Marina Foïs est excellente en mère vampirisante de Manon (Alba Gaïa Bellugi) / IMAGE ET COMPAGNIE

ARTE - JEUDI 25 JUILLET 20h55 - MINISÉRIE

En 2014, 3 x Manon nous avait livré le récit d’une jeune fille de 15 ans (Manon, interprétée par l’admirable Alba Gaïa Bellugi), placée pendant six mois dans un centre éducatif fermé après avoir poignardé sa mère. Réalisée par Jean-Xavier de Lestrade, qui avait coécrit le scénario avec Antoine Lacomblez, cette salve de trois épisodes se terminait sur la sortie de l’adolescente qui avait appris, au terme d’une longue lutte, à calmer sa haine par les mots. Ce parcours difficile que Jean-Xavier de Lestrade avait filmé avec le même souci scrupuleux du réel qui guide son travail de documentariste (Soupçons : la dernière chance, 2012 ; Un coupable idéal, 2001 ; La Justice des hommes, 2000) nous avait secoués, suffisamment pour que nous n’ayons rien oublié.

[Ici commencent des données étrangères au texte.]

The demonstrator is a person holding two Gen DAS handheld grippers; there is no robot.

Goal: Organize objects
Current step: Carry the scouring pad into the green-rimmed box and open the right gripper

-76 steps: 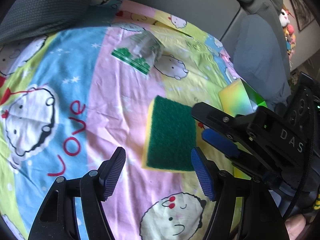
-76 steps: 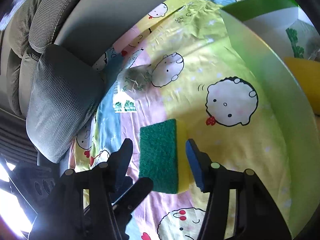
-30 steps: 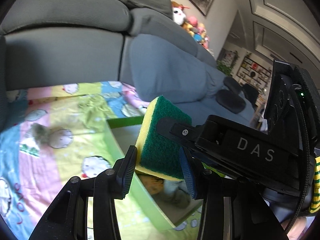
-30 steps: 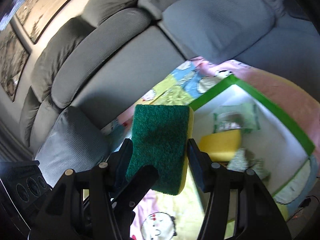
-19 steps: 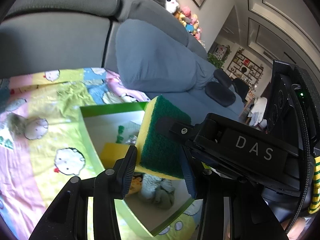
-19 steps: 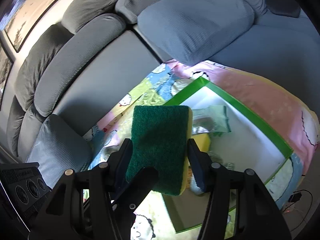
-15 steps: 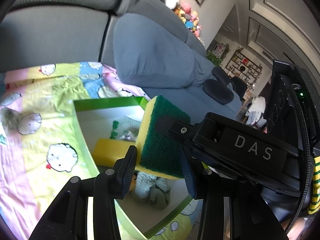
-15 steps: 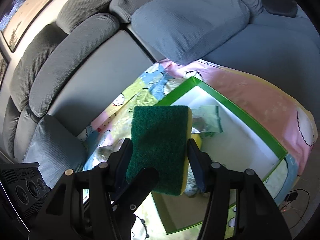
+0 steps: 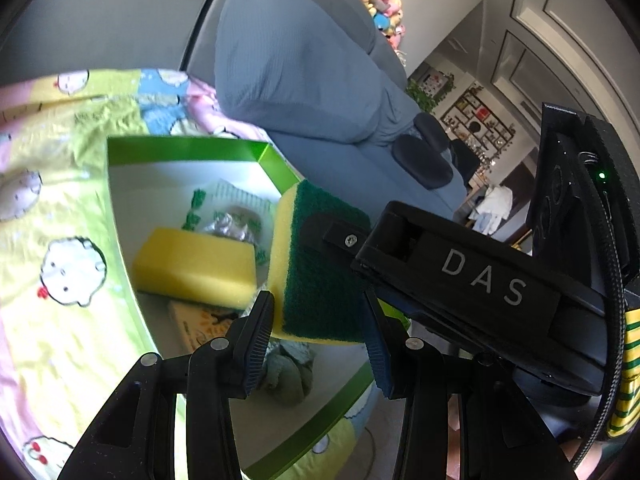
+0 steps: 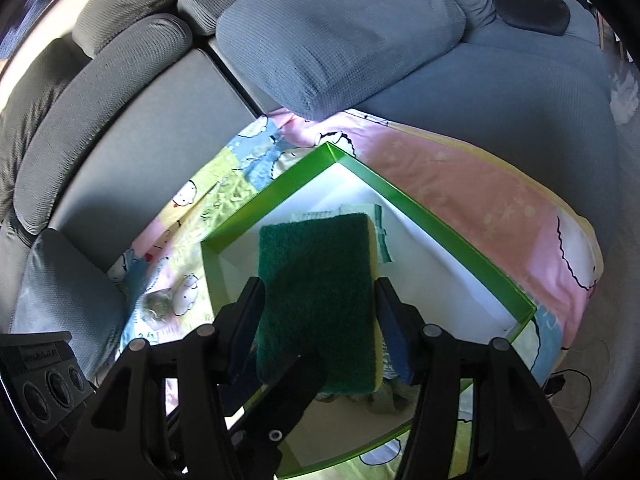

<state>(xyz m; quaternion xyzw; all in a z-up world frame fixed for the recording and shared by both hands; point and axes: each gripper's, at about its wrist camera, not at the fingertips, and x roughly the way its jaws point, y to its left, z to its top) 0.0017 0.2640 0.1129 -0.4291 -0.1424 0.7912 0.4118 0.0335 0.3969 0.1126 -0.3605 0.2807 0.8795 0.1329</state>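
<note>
A green-and-yellow scrub sponge (image 9: 316, 264) is held in the air between both grippers, above an open green box (image 9: 188, 147). My left gripper (image 9: 320, 340) is shut on the sponge's two long sides. My right gripper (image 10: 320, 320) is shut on the same sponge (image 10: 316, 296); its black body (image 9: 460, 276) crosses the left wrist view. The box (image 10: 452, 232) has a white inside. In it lie a yellow sponge (image 9: 196, 264), a green-printed packet with foil (image 9: 232, 216) and a grey-green cloth (image 9: 288, 372).
The box rests on a cartoon-print sheet (image 9: 48, 240) spread over a grey sofa (image 10: 340, 40). A clear packet (image 10: 158, 304) lies on the sheet left of the box. A grey cushion (image 10: 60, 292) stands at the far left. Floor and a cable (image 10: 572, 376) show at lower right.
Both grippers closed on the sponge, lifted it off the sheet and carried it over the green box. In the last half second it has come lower and closer to the box.
</note>
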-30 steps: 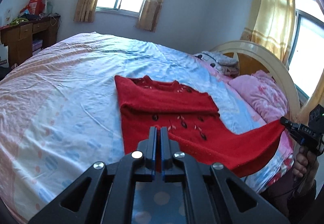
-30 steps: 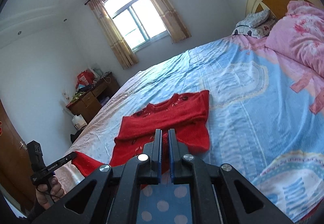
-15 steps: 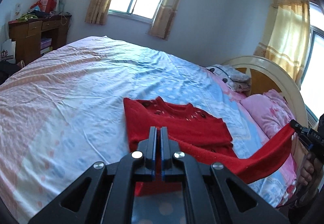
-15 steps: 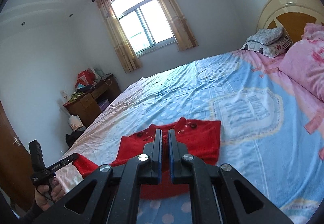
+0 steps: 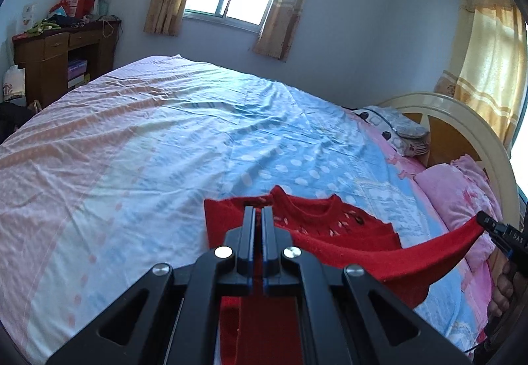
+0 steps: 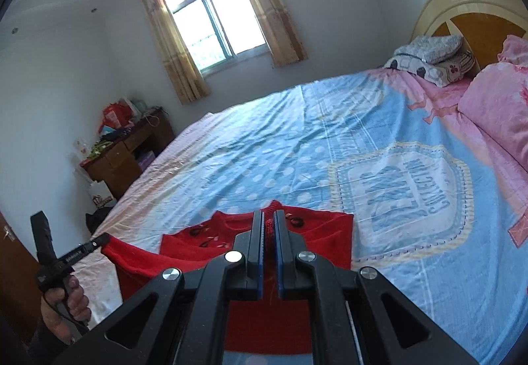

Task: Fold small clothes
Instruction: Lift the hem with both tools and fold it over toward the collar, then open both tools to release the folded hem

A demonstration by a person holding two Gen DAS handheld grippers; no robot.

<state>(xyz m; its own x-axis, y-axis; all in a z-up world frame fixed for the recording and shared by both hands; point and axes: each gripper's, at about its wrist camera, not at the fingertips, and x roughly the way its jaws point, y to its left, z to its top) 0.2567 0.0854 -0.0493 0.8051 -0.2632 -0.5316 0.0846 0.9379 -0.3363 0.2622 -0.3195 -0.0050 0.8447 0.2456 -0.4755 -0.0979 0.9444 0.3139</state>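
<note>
Red knit sweater [image 5: 330, 233], hem lifted taut, collar flat on bedsheet [image 5: 165, 150]

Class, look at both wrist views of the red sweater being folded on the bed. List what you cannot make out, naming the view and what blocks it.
- Left wrist view: the near part of the red sweater is hidden behind the left gripper.
- Right wrist view: the sweater's lower part is covered by the right gripper.
- Both views: the person is cut off by the frame edge; only a hand shows.
- Items on the desk: too small to identify.
</note>
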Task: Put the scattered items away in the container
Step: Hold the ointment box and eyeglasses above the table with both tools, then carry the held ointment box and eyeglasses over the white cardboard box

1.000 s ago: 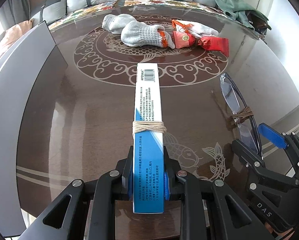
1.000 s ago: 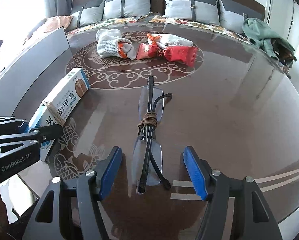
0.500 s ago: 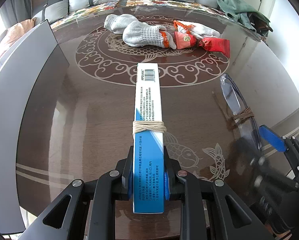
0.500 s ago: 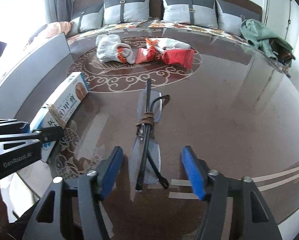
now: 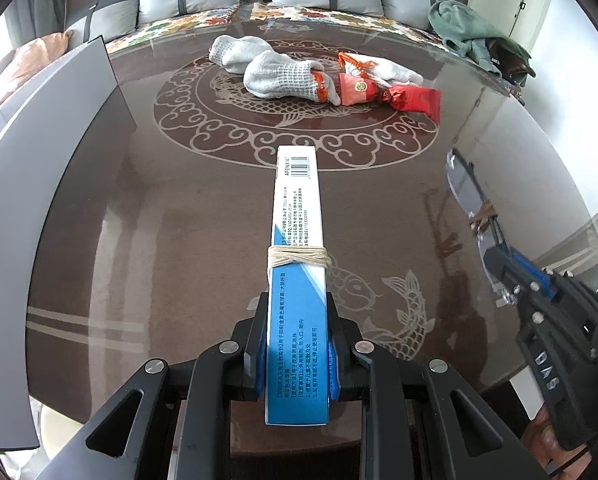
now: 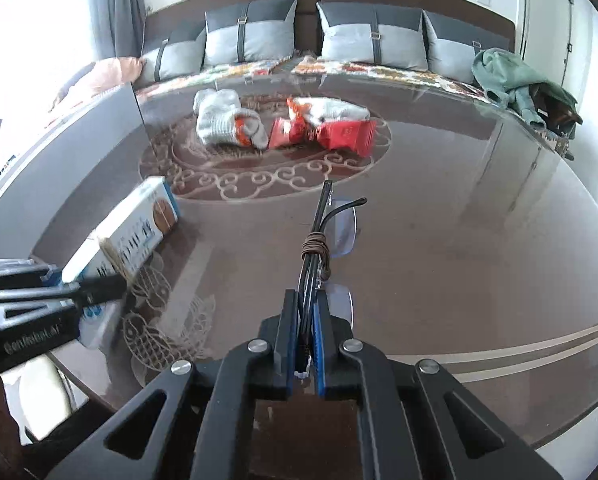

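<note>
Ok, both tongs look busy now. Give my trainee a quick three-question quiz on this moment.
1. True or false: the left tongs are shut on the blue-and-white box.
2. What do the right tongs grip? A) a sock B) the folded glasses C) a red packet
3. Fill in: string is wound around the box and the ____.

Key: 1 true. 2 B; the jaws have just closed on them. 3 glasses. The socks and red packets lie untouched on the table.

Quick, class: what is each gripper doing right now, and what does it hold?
Left gripper: shut on the blue-and-white box.
Right gripper: has just closed, now shut on the folded glasses.
</note>
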`<state>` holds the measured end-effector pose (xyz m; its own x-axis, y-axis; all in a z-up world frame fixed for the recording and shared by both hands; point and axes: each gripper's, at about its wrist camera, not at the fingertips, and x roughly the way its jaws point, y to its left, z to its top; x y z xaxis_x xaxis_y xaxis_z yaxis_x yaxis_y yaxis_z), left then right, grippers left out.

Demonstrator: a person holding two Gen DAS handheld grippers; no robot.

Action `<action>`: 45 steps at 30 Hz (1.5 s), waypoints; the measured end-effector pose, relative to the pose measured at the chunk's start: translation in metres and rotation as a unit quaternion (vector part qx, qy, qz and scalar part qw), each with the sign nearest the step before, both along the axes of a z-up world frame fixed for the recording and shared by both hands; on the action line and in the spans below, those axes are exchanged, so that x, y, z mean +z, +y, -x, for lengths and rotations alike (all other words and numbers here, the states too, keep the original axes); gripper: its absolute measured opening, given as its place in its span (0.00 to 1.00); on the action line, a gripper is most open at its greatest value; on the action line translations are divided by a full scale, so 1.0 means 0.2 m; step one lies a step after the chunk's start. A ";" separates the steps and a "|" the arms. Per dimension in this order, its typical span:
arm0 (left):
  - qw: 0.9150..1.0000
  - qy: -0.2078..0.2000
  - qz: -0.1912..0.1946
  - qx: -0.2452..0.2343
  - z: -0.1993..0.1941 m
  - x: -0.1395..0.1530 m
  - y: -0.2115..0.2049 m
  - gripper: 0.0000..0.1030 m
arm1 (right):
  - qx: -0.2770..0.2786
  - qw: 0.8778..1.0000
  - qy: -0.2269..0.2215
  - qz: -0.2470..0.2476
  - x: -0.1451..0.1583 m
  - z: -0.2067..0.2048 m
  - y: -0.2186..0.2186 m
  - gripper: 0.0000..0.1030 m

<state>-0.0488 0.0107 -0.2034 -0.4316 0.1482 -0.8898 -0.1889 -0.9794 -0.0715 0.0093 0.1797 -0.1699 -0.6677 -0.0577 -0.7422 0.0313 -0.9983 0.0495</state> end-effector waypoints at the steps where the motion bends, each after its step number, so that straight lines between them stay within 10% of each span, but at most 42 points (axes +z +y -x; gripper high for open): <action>1: 1.000 0.002 -0.002 0.000 -0.01 0.01 0.00 0.21 | 0.002 1.000 0.006 0.008 0.02 -0.01 0.00 0.07; 30: 0.997 0.024 -0.062 0.049 -0.06 0.23 -0.23 0.21 | 0.052 0.998 0.009 0.020 0.13 -0.03 -0.17 0.07; 45: 0.966 0.075 -0.068 0.239 0.19 0.65 -1.33 0.21 | 0.244 0.962 0.089 0.079 0.69 0.50 -1.09 0.07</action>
<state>-0.0865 -0.2545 -0.0729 -0.6022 0.0114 -0.7982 0.2638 -0.9409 -0.2124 -0.0905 -0.0380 -0.0325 -0.6483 -0.4992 -0.5749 0.5167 -0.8430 0.1493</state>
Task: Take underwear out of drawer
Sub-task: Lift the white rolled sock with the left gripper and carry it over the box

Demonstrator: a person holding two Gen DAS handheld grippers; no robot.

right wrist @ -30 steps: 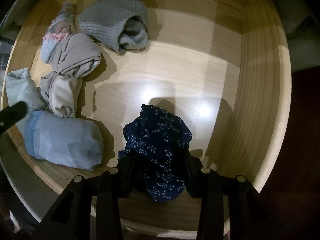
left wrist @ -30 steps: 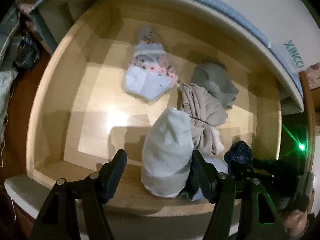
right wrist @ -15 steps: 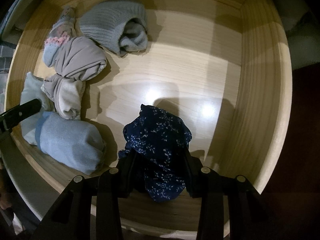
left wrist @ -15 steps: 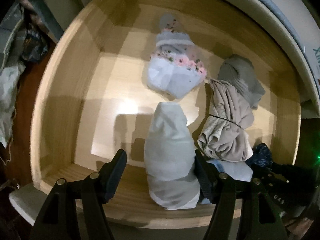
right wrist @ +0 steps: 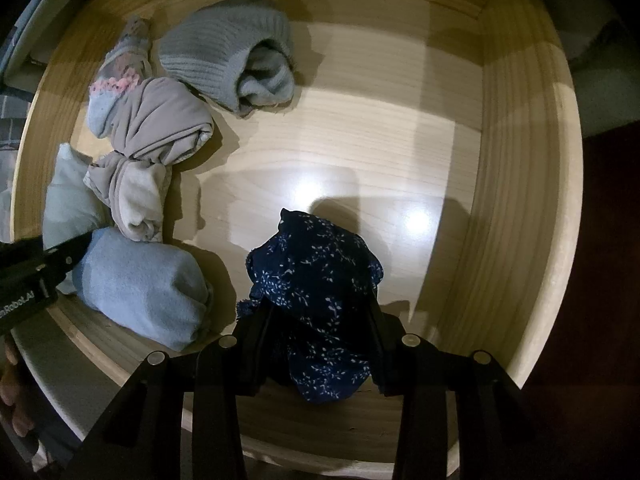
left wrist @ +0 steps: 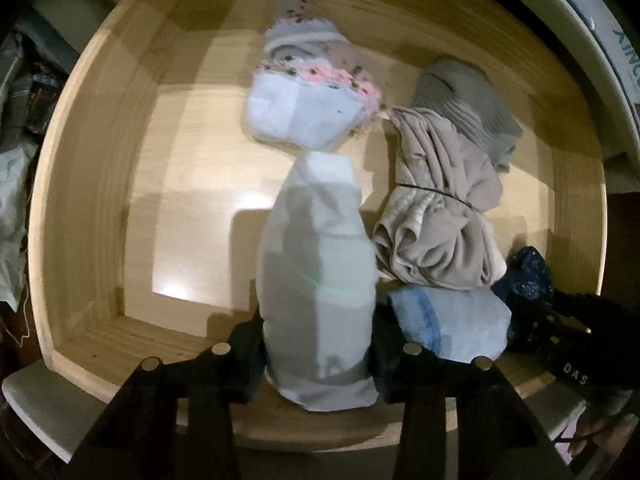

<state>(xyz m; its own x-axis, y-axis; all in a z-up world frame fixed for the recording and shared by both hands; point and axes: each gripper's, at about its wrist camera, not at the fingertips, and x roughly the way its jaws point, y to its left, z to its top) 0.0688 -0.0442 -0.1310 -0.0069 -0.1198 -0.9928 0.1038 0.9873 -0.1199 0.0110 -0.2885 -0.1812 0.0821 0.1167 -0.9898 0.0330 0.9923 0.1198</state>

Trois ans après, en 2017 donc, voilà qu’était revenue Manon, débutante dans cette vie hors les murs, loin d’une mère nocive, avec pour bagages un BTS de mécanique, une détermination butée et des envies d’absolu. A 20 ans, comme toutes les personnes de son âge, la jeune femme doit conquérir une place dans la société et le monde du travail, sur le terrain affectif et familial ; déterminer ses choix, faire usage de la parole, s’ouvrir aux sentiments. Le regard noir, les lèvres boudeuses, Manon se colle au principe de réalité. Parfois la colère se manifeste encore, par éclairs. Mais plus comme avant.

Seule dans le vaste monde

Dans cette deuxième saison, diffusée in extenso sur Arte juste après la première, ce jeudi 25 juillet, on retrouve certes Monique (Marina Foïs, prodigieuse dans son rôle de mère vampirisante dont chaque phrase bienveillante a l’effet d’un venin) et Lola, une amie que Manon a connue au centre (Claire Bouanich). Mais on découvre aussi des personnages nouveaux, les rencontres de Manon ; notamment Jennifer Bressan (Déborah François), qui l’éveille au désir, et Bruno (Théo Cholbi), l’amoureux qui rêve de fonder avec elle un foyer. Des protagonistes qui se sont glissés dans l’univers du film, auprès de ceux qui y étaient déjà, sans rien déséquilibrer. C’est que Jean-Xavier de Lestrade sait choisir ses comédiens dans un esprit de troupe, les diriger tout en leur laissant une part de liberté – « des blancs, comme il dit, qu’ils puissent investir de leur propre vécu ». Des comédiens qui savent jouer avec l’autre, l’écouter, mais aussi oublier le jeu. Et pour cela, il faut « un très grand talent et beaucoup d’humilité de la part des acteurs », précise le réalisateur. Ces profils, il a su, dans les deux trilogies et avec la complicité de la ­productrice Nicole Collet (Image & Compagnie), les dénicher avec une belle habileté.

Extrait "3 X Manon" de Jean-Xavier de Lestrade
Durée : 03:16

L’humain placé au centre, la ­caméra à bonne distance, le rythme attentif aux respirations avaient, dans 3 x Manon, contribué à ouvrir aussi cet espace de liberté au téléspectateur. Parce qu’il s’agissait pour Jean-Xavier de Lestrade de soustraire son film à l’autorité d’un point de vue et laisser chacun se faire sa propre idée. Dans Manon 20 ans, il en va autrement. Là où précédemment il était question de filmer un groupe au sein d’un centre fermé, c’est Manon seule, dans un monde plus vaste, qu’il fallait suivre et saisir dans la deuxième saison. Jean-Xavier de Lestrade a donc resserré le cadre sur son héroïne, l’y enfermant pour signifier son isolement au milieu des autres. Si Manon est libre, elle a encore à ouvrir un horizon. Une vie en plans larges, peut-être dans une troisième saison.

3 × Manon, créée par Jean-Xavier de Lestrade. Avec Alba Gaïa Bellugi, Marina Foïs, Déborah François (Fr., 2014, 3 × 55 min). Suivi de la diffusion, à 23.50, de Manon 20 ans (Fr., 2017, 3 × 52 min).